Task statement
Output the entries exactly. Start at the first line, finish with the line containing "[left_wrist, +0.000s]", and omit the pictures.

Dataset records
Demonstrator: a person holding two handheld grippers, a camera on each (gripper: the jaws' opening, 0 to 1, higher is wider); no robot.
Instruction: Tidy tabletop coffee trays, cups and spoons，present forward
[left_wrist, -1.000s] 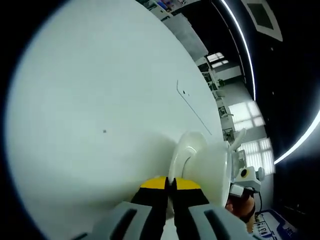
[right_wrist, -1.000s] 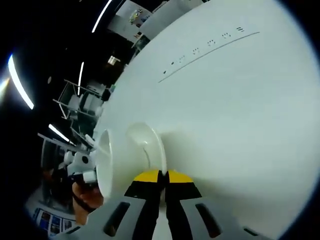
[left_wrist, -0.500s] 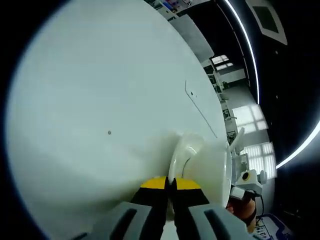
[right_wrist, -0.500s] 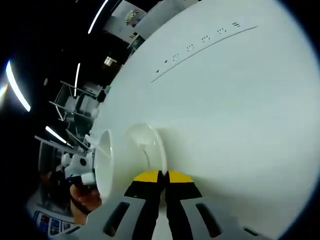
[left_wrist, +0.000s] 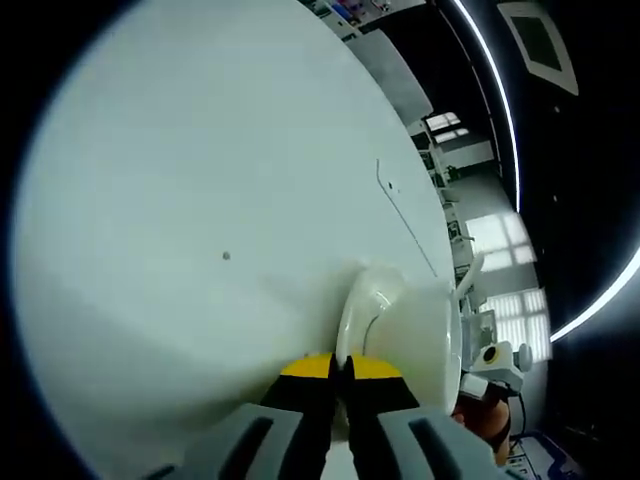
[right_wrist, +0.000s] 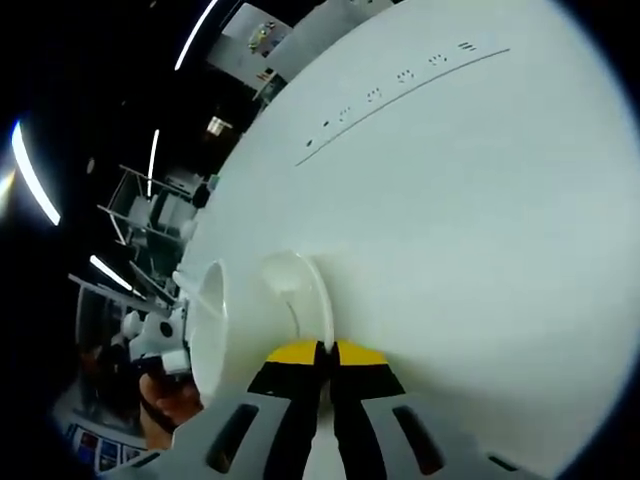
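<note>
Both views sit very close to the white worktop (left_wrist: 180, 200), rolled hard so it rises like a wall. The left gripper view looks along its claw (left_wrist: 341, 368) from one side of the saucer (left_wrist: 352, 318) and cup (left_wrist: 425, 335), with the room off to its right. The right gripper view faces its claw (right_wrist: 327, 355) from the opposite side, room to its left. They share saucer (right_wrist: 310, 300), cup (right_wrist: 215, 330) and worktop (right_wrist: 470, 220).

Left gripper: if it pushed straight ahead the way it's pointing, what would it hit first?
The left gripper is already pinching the white saucer's rim, so the saucer; behind it sits the cup.
</note>
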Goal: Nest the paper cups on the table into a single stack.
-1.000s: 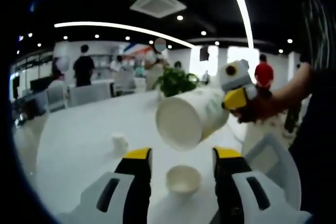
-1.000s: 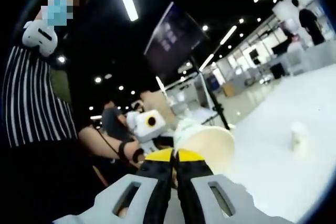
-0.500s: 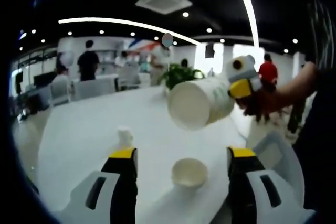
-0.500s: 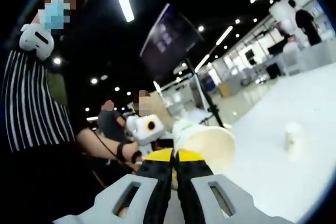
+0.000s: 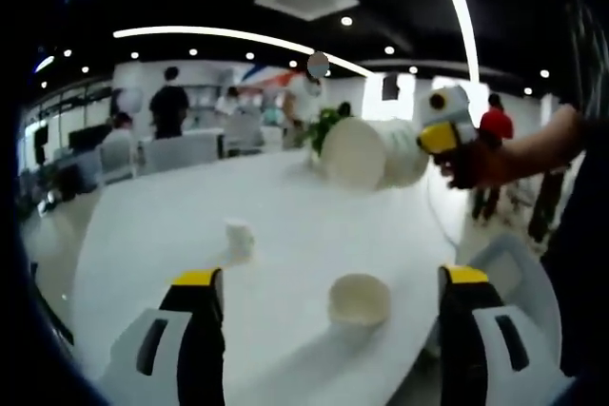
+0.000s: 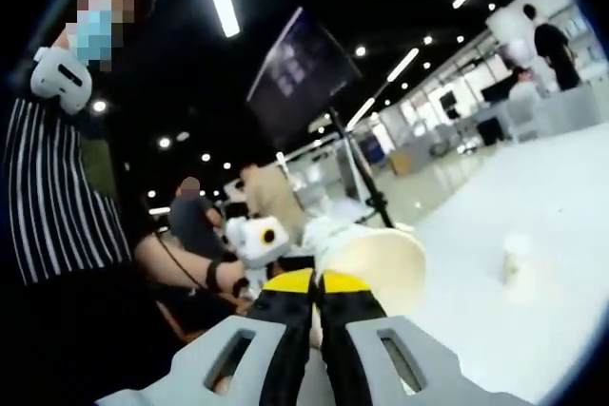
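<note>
In the left gripper view the left tool (image 5: 328, 320) rises from the bottom of the frame with its jaws spread wide and nothing between them. Between them, lower centre, a short paper cup (image 5: 359, 299) stands upright on the white table (image 5: 143, 235), mouth up; from this angle it looks empty. A smaller cup (image 5: 239, 238) stands left of centre, farther back and well apart from it. Upper right of centre, the right tool (image 5: 440, 135) holds a large paper cup (image 5: 366, 152) in the air, tipped on its side with the open mouth facing the camera, and nothing visible inside.

In the right gripper view the right tool (image 6: 317, 284) sits at the bottom centre, jaws pressed together on the wall of the same large cup (image 6: 381, 259), whose rim points to the right of the frame. The small cup (image 6: 515, 259) is a pale blur at the right.

These cups should be very light and thin-walled. A hard pinch will likely crease the side or oval the rim, so a gentle hold near the rim, where the rolled edge stiffens the paper, seems safest. The standing cup may tip or skid when nudged, so it wants steadying while another is seated in it.
</note>
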Motion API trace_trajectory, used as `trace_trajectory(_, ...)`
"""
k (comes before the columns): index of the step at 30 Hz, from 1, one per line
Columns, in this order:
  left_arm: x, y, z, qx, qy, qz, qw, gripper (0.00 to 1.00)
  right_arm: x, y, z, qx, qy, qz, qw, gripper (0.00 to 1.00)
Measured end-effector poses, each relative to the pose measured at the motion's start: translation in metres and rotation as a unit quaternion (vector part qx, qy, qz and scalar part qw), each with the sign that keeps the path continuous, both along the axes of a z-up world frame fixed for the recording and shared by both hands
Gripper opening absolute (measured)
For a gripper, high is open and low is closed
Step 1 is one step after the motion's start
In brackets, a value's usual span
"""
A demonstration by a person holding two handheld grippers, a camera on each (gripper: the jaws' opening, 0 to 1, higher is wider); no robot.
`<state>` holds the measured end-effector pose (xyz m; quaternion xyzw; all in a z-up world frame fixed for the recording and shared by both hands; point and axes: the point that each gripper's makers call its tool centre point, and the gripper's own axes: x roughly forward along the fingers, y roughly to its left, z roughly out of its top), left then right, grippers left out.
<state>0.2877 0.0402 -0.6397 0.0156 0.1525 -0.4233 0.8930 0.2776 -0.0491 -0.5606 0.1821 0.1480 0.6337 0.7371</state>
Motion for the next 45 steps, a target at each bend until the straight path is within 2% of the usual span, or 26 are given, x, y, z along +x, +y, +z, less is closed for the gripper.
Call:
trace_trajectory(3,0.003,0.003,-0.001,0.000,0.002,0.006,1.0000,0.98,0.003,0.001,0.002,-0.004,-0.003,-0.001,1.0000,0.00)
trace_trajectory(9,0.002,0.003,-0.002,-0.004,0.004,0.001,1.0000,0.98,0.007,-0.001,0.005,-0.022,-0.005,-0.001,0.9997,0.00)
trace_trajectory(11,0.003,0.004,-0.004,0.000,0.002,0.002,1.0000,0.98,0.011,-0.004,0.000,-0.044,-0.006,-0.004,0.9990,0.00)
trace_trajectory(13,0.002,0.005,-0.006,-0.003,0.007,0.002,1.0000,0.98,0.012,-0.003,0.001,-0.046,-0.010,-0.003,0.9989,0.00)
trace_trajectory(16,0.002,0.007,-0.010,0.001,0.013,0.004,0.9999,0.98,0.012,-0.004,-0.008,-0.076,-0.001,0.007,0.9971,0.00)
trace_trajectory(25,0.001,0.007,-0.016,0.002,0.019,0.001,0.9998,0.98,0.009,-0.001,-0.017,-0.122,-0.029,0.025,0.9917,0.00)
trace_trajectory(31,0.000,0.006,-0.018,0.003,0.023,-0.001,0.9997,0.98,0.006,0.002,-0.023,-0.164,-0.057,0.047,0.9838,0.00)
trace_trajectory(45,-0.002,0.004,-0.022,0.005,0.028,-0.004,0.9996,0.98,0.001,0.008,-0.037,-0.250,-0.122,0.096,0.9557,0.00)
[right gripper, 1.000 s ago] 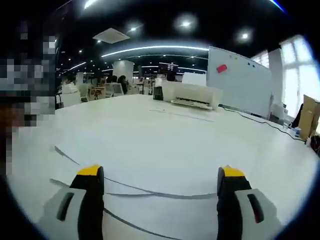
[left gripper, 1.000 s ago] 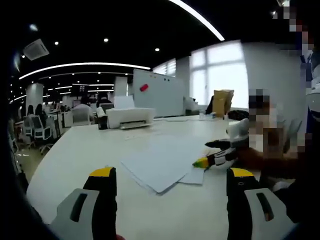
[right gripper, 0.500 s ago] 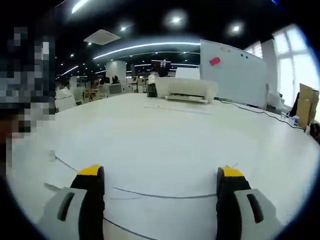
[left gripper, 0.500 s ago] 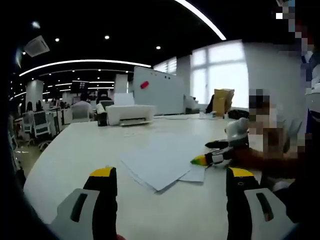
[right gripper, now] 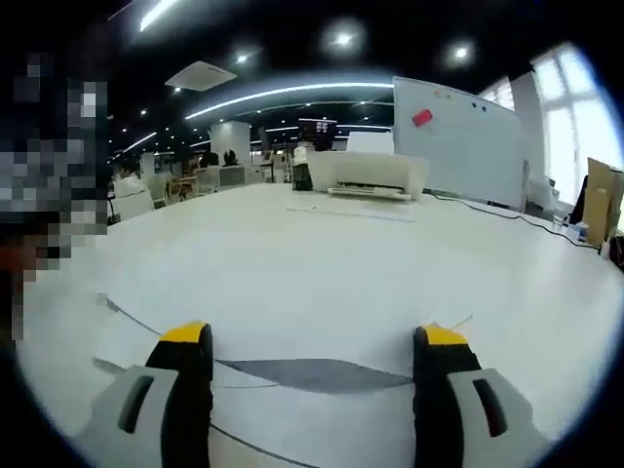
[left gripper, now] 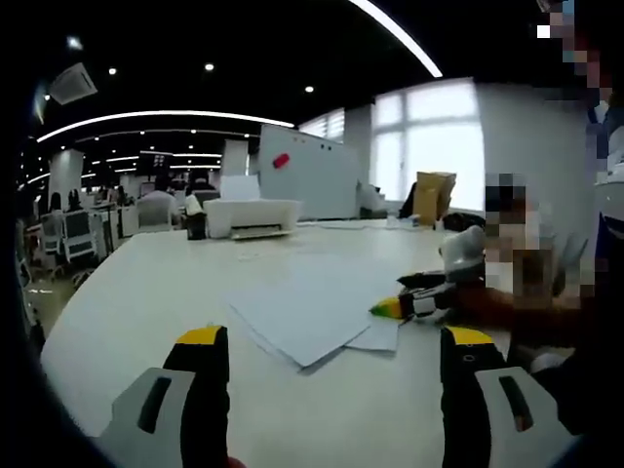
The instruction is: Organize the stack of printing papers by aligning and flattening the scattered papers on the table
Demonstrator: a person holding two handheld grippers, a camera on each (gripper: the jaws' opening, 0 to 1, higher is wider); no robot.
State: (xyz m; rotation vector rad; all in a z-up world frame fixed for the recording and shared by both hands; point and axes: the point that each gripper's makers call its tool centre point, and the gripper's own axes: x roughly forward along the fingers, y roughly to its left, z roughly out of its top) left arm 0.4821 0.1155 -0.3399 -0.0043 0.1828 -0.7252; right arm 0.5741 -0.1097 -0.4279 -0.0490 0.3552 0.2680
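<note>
Left gripper (left gripper: pixel 327 341): jaws wide apart, nothing between them, yellow-tipped fingers (left gripper: pixel 202 336) poised above the white table (left gripper: pixel 146 292) just short of the paper stack. It sits low and roughly level, aimed across the tabletop toward the far end of the room.

Right gripper (left gripper: pixel 405 307), seen in the left gripper view: comes in from the right side, held by a person's hand (left gripper: pixel 468 253) in a light glove, yellow tip touching the right edge of the stack. Its own view shows its jaws (right gripper: pixel 310 341) spread wide, holding nothing; the fingers lie low over the paper, and a top sheet edge is lifted between them, showing a dark shadowed gap beneath. Whether the fingers touch the paper, cannot tell.

Stack of papers (left gripper: pixel 317 312): white sheets lying flat in the middle of the table, fanned and misaligned, lower sheets peeking out at the near and right edges. Long axis runs diagonally, from the near corner pointing toward the left gripper away toward the far right.

Background: white printer (left gripper: pixel 252 216) at the far end of the table, whiteboard (left gripper: pixel 307 180) behind it, cardboard box (left gripper: pixel 434 198) near the window.
</note>
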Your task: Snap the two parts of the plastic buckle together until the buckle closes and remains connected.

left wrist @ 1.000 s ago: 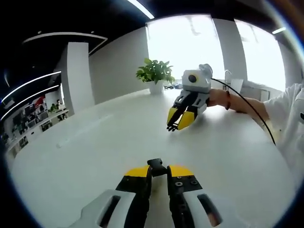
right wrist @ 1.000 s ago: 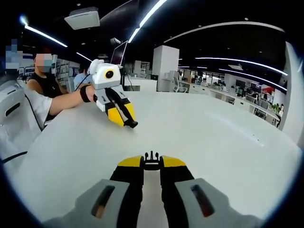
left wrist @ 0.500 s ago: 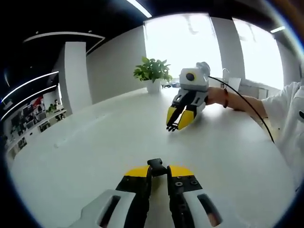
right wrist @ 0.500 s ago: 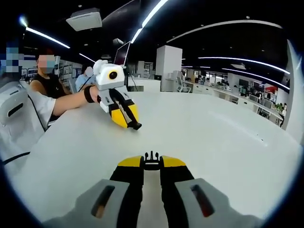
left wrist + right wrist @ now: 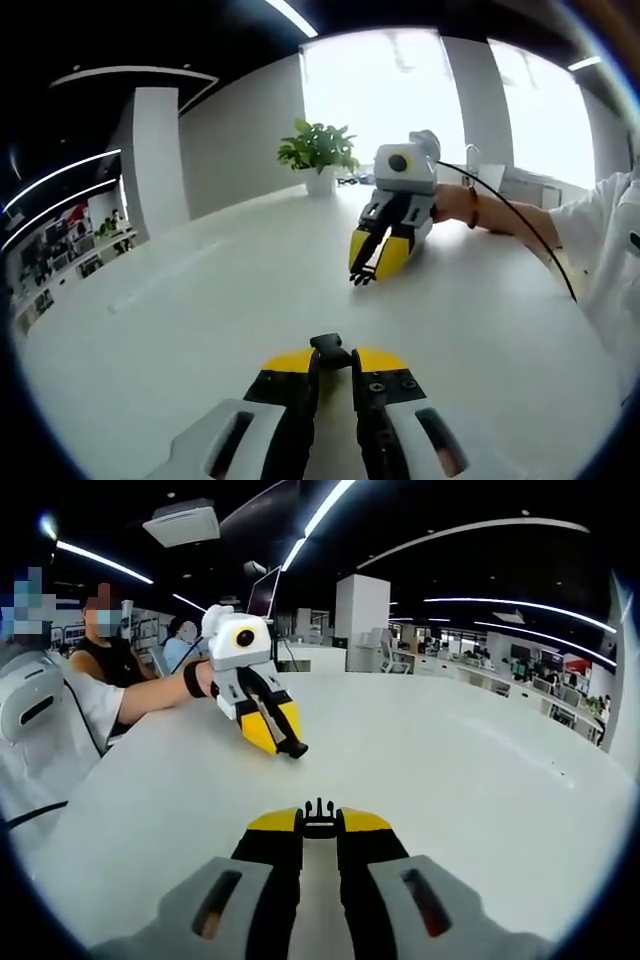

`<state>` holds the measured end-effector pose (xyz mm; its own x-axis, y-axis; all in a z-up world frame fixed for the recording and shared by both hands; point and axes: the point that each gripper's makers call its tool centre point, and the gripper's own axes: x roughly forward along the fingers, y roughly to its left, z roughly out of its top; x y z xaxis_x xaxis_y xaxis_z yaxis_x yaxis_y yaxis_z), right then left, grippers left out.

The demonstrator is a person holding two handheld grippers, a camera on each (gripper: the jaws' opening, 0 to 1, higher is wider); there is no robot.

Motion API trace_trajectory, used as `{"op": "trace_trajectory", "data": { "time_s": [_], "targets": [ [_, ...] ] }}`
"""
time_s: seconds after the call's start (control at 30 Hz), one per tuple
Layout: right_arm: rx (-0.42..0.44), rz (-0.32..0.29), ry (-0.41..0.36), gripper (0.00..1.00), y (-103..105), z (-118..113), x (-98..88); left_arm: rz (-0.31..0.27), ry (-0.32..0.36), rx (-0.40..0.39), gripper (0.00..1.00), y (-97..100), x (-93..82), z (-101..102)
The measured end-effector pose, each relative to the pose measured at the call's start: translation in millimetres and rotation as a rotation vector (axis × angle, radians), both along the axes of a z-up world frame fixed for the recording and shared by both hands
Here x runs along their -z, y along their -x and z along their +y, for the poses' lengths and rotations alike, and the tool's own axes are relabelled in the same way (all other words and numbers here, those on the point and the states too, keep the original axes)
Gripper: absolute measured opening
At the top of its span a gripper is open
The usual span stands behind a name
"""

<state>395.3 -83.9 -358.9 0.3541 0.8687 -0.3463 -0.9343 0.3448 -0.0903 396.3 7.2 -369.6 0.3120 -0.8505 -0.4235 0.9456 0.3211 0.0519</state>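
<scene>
1. In the left gripper view, our left gripper point(image 5: 335, 357) has its yellow-tipped jaws pinching a black buckle socket point(image 5: 330, 347), held above the near part of the white table point(image 5: 200, 300). Across the table toward its far edge, our right gripper point(image 5: 368, 266) also appears, gripping a small dark piece at its tips. A potted plant point(image 5: 320, 160) stands at the far edge; its white pot is the one container we see, holding only the plant.

2. In the right gripper view, our right gripper point(image 5: 320, 825) is pinching the pronged buckle half point(image 5: 319, 813), its prongs pointing forward. Our left gripper point(image 5: 285, 742) hangs well apart over the table, its dark piece at the tips.

3. We judge the risks to be these: the halves are still well apart, so a tilted approach could jam the prongs against the socket rim, and pushing hard on a thin pinch could twist a piece out of the jaws.
</scene>
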Motion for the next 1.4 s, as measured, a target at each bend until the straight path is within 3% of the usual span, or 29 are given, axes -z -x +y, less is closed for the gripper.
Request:
{"op": "trace_trajectory", "data": {
  "time_s": [1.4],
  "targets": [
    [-0.077, 0.006, 0.011, 0.12, 14, 21, 3.2, 0.011, 0.021, 0.085, 0.12, 17.9, -2.8, -22]
  ]
}}
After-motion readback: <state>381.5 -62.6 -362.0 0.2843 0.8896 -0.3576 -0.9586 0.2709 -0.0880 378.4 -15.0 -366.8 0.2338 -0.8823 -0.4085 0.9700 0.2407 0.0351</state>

Result
Demonstrator: a person holding two handheld grippers, a camera on each (gripper: the jaws' opening, 0 to 1, higher is wider); no robot.
Instruction: Tidy tabletop coffee trays, cups and spoons，present forward
[left_wrist, -1.000s] 
[right_wrist, -1.000s] 
[left_wrist, -0.500s] 
[right_wrist, -0.500s] 
[left_wrist, +0.000s] 

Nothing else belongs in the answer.